Huntington letto per davvero
di Stefano Magni


Anche se in Europa Huntington e i suoi studi vengono sempre considerati un punto di riferimento negativo, o al massimo l'oscura profezia di un paranoico, cerchiamo di capire l'attuale situazione internazionale, dopo gli eventi dell'11 settembre, alla luce dell'ormai citatissimo - ma come spesso accade poco letto - "Lo scontro delle civiltà" (in Italia pubblicato da Garzanti e ora disponibile in edizione economica a 25mila lire).

Tale scontro, secondo Huntington, deriva dal differente rapporto fra religione e istituzioni politiche in Occidente e nel mondo islamico: l'Occidente è caratterizzato dalla separazione fra stato e chiesa ed è questo il motivo fondamentale dello sviluppo della libertà individuale in Occidente; nel mondo islamico, la religione e la politica si fondono in una visione universalista: la legge islamica deve dominare ovunque nel mondo, anche con la forza.
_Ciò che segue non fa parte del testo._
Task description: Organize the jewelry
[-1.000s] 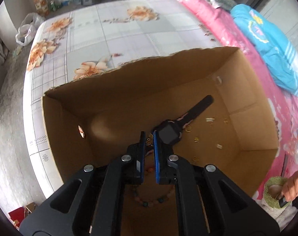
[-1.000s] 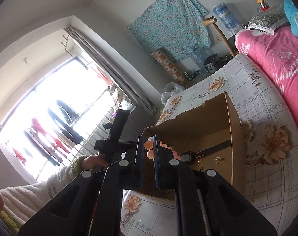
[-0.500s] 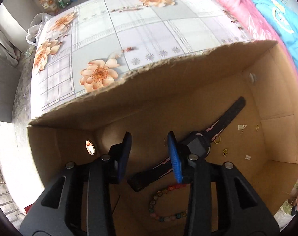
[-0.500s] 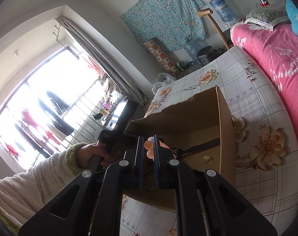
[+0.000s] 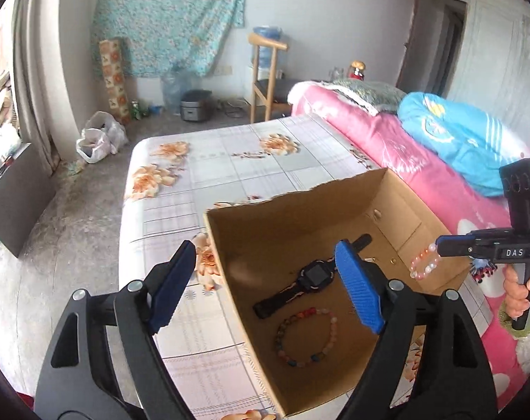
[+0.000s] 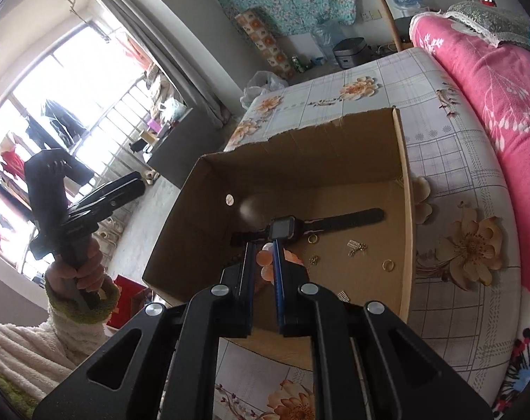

Il fenomeno politico dell'espansionismo islamico è diventato evidente dopo la rivoluzione di Khomeini del 1979 e si è affermato come corrente trasversale in tutto il mondo musulmano man mano che altri modelli (quello comunista sovietico, soprattutto) cessavano di costituire un punto di riferimento per gli stati arabi. E' l'espansionismo dell'Islam, secondo Huntington, la matrice principale di tutti i conflitti post-Guerra Fredda. La nuova linea di tensione ("faglia" nei termini del professore di Harvard) è il lungo confine del mondo islamico. Negli anni Novanta, due guerre nei Balcani (Bosnia e Kossovo, oltre alla tensione in Macedonia), il riaccendersi della guerriglia ai confini di Israele, la guerra in Cecenia e in Tadjikistan, la tensione nucleare fra Pakistan e India, la guerriglia nello Xinjang, la repressione a Timor Est, la guerriglia nelle Filippine, il continuo massacro dei cristiani nel Sudan, tanto per citare i casi più noti all'opinione pubblica, dimostrano drammaticamente che Huntington non aveva torto: tutti i confini dell'Islam sono insanguinati.

Non serve rimproverare a Huntington di essere troppo grossolano nelle sue analisi e di non considerare le differenze, anche notevoli, che esistono fra paesi islamici e che in questi giorni si stanno evidenziando. La grande onda islamica, quella che Huntington analizza, è un fenomeno di lungo periodo, rintracciabile anche in queste settimane se si effettua un'analisi comparativa del comportamento dei paesi arabi oggi e dieci anni fa. Allora, in occasione della Guerra del Golfo, Bush senior mise in piedi una coalizione di stati islamici, estesa a quasi tutti i paesi della Lega Araba, senza incontrare opposizione e in brevissimo tempo. Ora, a tre settimane dall'11 settembre, il massimo a cui può aspirare suo figlio è la benevola neutralità di quegli stessi paesi, nonostante la fortissima ostilità anti-americana delle loro popolazioni. Né serve, per demolire l'analisi di lungo periodo di Huntington, puntualizzare che questi attentati sono strumentali a una lotta di potere interna all'Arabia Saudita: l'ostilità nei confronti dell'Occidente di chi ha scatenato questa lotta di potere è fin troppo evidente, soprattutto dopo l'11 settembre.

Il rimprovero a Huntington di essere un imperialista è dovuto solo a una cattiva lettura dei suoi testi. Ciò che il professore di Harvard suggerisce è una strenua difesa dei confini dell'Occidente (gli avamposti dei quali, nel caso del confine con l'Islam, sono l'Europa mediterranea, la Turchia e Israele), non una loro espansione. Difesa che permetterebbe una migliore convivenza fra civiltà, ma che può diventare possibile solo se prendiamo atto che la differenza fra civiltà esiste. Già il tentativo di mettere in piedi una generica coalizione "anti-terroristica", che comprenda anche paesi islamici per installare basi militari sui loro territori, può essere controproducente, da questo punto di vista. L'unica cosa che effettivamente si può rimproverare a Huntington, semmai, è il suo pessimismo estremo nei confronti di una possibile "occidentalizzazione" del mondo islamico. Uno stato laico, di tipo occidentale, tuttora regge in Turchia e spinte occidentalizzanti resistono in tutti i paesi islamici. Si spera che il professore di Harvard si sbagli a considerare definitivamente sconfitta questa tendenza.